Путеводной нитью в общении с пациентом является понимание того, что пациент отчаянно ищет возможность оказать влияние на свою судьбу. А следовательно, врач, с одной стороны, должен попытаться продемонстрировать па­циенту реальные возможности сотрудничества в процессе лечения, касающие­ся преобразования жизненных условий, планирования последующего време­ни, но, с другой стороны, он не должен связывать с этими действиями нереаль­ные надежды на исцеление.

Принятие близкой смерти, выраженное посредством спокойного, полно­стью соответствующего реальности и неизбежности поведения, предполага­ет более длительный период взаимодействия с проблемой смерти, чем это типично при естественном старении, и по понятным основаниям не может ожидаться у более молодых пациентов с онкологическими болезнями и у лиц с преждевременно нарушенными функциями сознания. В литературе наблю­дается консенсус по поводу того, что осознанное взаимодействие с угрозой смерти является составной частью достойной человеческой смерти. Но в ка­кой мере для отдельного человека является возможным осознанно принять смерть, остается весьма спорным. Кёле и его коллеги (Kuhle et al., 1990) с полным правом указывают на то, что героизирующее и оптимистичное изоб­ражение принятия смерти (см., например. Kübler-Ross, 1973) выдвигает не­реалистичные и преувеличенные ожидания как в отношении пациентов, так и в отношении врачей и осуществляющих уход за больными служб. В целом принятие смерти не представляет собой некоего полностью осознанного со­гласия. Введенное в 1974 году Вайсманом (Weisman, 1974) и включающее в себя определенное соответствие с собственным пониманием больного поня­тие «подходящей смерти» («appropriate death»), к которой посредством четко обозначенных мер помощи стремится врач (относительное освобождение от боли, минимизация эмоционального и социального вреда, сохранение в той или иной степени возможного контроля и мобильности), делает такие чрезмерные претензии относительными.
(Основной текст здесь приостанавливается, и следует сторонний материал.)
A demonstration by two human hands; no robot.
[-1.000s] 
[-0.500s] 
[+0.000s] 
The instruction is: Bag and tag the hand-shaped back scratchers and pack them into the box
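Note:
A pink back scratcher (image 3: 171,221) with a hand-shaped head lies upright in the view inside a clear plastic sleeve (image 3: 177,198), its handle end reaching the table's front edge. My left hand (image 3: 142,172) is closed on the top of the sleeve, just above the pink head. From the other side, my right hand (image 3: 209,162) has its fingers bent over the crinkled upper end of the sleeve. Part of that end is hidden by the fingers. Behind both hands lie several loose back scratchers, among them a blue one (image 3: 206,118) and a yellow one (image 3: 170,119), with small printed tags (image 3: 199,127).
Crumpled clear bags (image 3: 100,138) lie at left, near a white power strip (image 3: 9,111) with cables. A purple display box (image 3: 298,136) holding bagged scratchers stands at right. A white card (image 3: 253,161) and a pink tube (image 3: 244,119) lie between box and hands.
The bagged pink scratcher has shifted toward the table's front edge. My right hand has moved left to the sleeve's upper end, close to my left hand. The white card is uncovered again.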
Если врач способен к естественному, лишенному защитных реакций пове­дению, он может принять близко к сердцу проблему пациента и, несмотря на это, поддерживать с ним коммуникацию и далее, например, по поводу возможностей соответствующим образом осуществить последние желания пациента (введение анальгетиков, прощание с родными и друзьями); к тому же это пове­дение поможет пациенту с меньшими трудностями найти принимающую смерть установку. Кроме того, очень вероятно, что позиция принятия остается связан­ной с «удовлетворяющей» больного коммуникацией с окружающим миром, соответствующей его телесным и духовным возможностям. При известных обстоятельствах врач должен действовать как посредник, побуждая пациента и его родных к общению друг с другом; если понадобится, врач и сам должен как референтное лицо ежедневно находиться в распоряжении пациента. Во мно­гих случаях речь идет просто о молчаливом присутствии, бытии другого чело­века перед лицом неотвратимого конца всякого отношения к миру.